The Zags had a trip to remember in the non-conference, where they travelled to the Bahamas and notched two big wins, over then No. 6 Louisville and No. 23 Tennessee. The non-conference schedule and it also takes away, however. The Zags lost starting point guard Kayleigh Truong to a foot injury and primary post backup Maud Huijbens to a concussion. Neither player has seen the court since.
Combine those two losses with the already known potentially lost season of Bree Salenbien, the highest recruit in school history who suffered a torn ACL late last season, and it would be fair to write the Zags off. Teams don’t lose three key players and necessarily absorb that seamlessly.
Like a solid battle-tested team, however, the Zags have responded, and then some. Kaylynne Truong moved over to the starting point guard position and has excelled, second on the team with 15.7 points per game and dishing out 5.3 assists per game. Brynna Maxwell, a transfer from Utah, has helped fill in the backcourt with 14.4 points per game and is shooting an astonishing 51.8 percent from three-point range, the highest mark in the country.
Yvonne Ejim has taken a huge step forward this season, leading the team with 16.8 points and 8.2 rebounds. Her presence down low, specifically on the offensive glass, is one of the major keys. Ejim averages three offensive rebounds per game.

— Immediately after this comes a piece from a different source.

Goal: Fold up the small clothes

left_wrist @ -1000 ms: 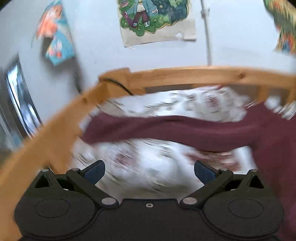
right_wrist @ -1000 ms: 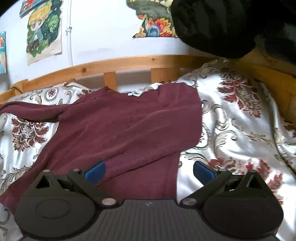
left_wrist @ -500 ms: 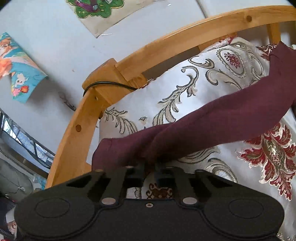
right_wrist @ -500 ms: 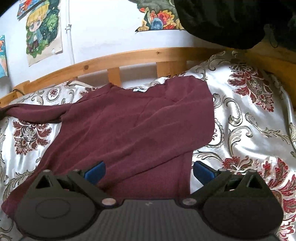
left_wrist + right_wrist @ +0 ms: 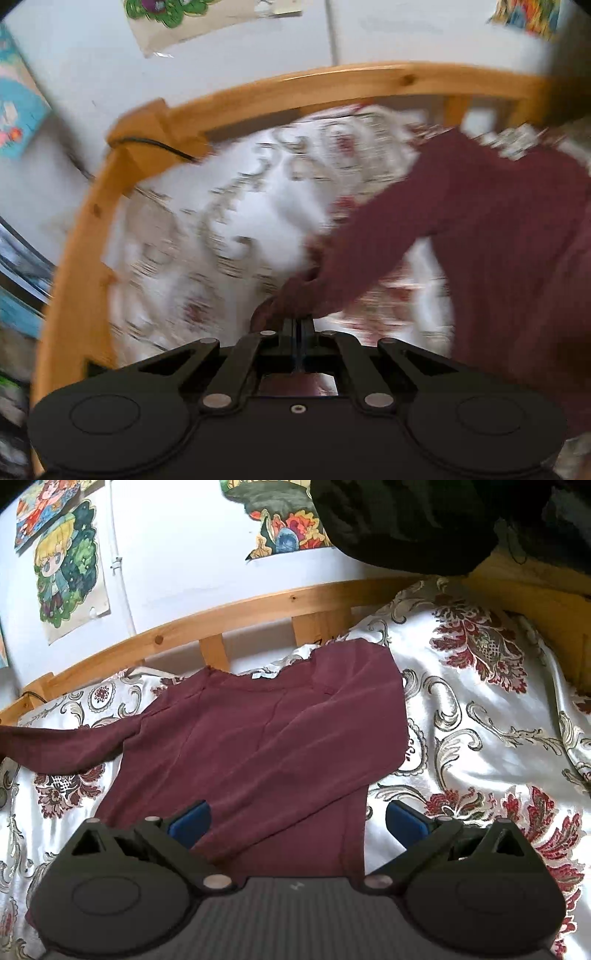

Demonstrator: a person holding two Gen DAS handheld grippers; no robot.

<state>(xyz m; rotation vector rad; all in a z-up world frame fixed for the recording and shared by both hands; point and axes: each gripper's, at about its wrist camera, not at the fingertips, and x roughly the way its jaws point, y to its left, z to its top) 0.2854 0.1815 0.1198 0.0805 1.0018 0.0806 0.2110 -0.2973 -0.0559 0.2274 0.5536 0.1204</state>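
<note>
A maroon long-sleeved top (image 5: 258,746) lies spread on a white floral bedspread (image 5: 480,746). Its right sleeve is folded across the body. Its left sleeve (image 5: 62,744) stretches out to the left. My left gripper (image 5: 298,325) is shut on the cuff end of that sleeve (image 5: 369,266) and holds it lifted above the bedspread; the view is blurred. My right gripper (image 5: 297,821) is open and empty, hovering over the lower part of the top, blue pads (image 5: 190,821) apart.
A wooden bed rail (image 5: 221,624) runs along the back and curves round the left side (image 5: 74,266). A black cable (image 5: 159,146) crosses the rail corner. Posters hang on the white wall (image 5: 184,554). A dark cloth (image 5: 424,520) hangs at the upper right.
My left gripper closed on the sleeve cuff and now pulls it up and to the right, away from the bed corner. My right gripper has drifted slightly, still open.
</note>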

Those three stars of the team aren’t enough to offset the three losses, and a big reason for Gonzaga’s success stems from the contributions of the supporting role players. McKayla Williams is showcasing more offensive potential to complement her lockdown defensive prowess. Eliza Hollingsworth is a threat to space the floor from three. Calli Stokes goes in like a wrecking ball, providing 20 minutes of hustle each game.
Esther Little, Destiny Burton, Payton Muma, you name it, and it is an exercise in every single player stepping up to help fulfill any void.
The most recent ESPN Bracketology has the Zags as a six seed, starting in Salt Lake City and potentially moving on to Seattle. If that holds, the Zags will enter the tournament as one of the more dangerous six seeds in the field.
A couple of key stats will make Gonzaga a team no one wants to face. The Zags are the nation’s best three-point shooting team (41.2 percent) and free throw shooting team (80.7). The Zags have the shooters to score points in droves, and if the game is going down to the wire, Gonzaga will not leave points at the charity stripe, unlike their male counterparts.
Buoyed by Ejim, the Zags excel at attacking the offensive glass, with a offensive rebound rate ranked No. 34 in the nation. With such lethal shooters across the team, these second-chance points can be the difference between a win and a loss come March.
The Zags have had plenty of talented teams in recent years, but haven’t been able to push past the second weekend since 2015. This year, with the pedigree they have demonstrated so far this season, that goal doesn’t seem so out of reach.